§ **What the task requires**:
Count every line in the entries that follow where the word "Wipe" appears, then state only the total.

>>>

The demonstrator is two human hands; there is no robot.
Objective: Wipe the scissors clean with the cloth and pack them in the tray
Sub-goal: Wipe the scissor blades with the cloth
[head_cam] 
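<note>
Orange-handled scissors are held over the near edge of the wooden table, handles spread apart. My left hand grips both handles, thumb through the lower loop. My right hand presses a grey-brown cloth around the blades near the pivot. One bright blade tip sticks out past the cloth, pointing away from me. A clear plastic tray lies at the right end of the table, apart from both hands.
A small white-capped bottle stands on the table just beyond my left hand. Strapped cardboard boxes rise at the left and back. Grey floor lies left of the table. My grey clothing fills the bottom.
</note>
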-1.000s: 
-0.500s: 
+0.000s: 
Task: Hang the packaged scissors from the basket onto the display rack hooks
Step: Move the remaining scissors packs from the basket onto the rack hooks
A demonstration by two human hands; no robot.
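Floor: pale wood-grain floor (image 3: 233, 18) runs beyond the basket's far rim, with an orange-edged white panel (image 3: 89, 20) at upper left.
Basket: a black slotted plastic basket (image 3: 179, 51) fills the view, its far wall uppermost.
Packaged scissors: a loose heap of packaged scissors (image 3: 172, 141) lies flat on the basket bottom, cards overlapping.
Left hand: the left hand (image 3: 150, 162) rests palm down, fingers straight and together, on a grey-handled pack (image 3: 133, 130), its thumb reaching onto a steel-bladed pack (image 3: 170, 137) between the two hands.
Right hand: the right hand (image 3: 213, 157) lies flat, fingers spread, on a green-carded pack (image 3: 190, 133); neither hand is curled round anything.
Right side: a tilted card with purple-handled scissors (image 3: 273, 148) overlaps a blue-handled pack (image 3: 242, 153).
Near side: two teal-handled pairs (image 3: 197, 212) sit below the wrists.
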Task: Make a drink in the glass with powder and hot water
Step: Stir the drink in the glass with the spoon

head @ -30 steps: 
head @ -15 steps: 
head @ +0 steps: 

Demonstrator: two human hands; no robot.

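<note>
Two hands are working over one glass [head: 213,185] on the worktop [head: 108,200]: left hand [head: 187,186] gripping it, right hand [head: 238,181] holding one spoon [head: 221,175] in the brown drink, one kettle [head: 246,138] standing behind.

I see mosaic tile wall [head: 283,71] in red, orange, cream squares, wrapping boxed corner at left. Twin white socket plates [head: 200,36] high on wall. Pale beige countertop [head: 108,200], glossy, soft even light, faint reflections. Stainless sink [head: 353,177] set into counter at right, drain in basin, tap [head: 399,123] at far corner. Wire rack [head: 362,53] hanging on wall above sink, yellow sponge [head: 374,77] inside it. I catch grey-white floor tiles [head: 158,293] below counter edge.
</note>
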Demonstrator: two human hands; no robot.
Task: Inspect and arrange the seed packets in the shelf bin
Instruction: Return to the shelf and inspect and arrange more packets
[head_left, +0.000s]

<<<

§ **Solved problem**:
2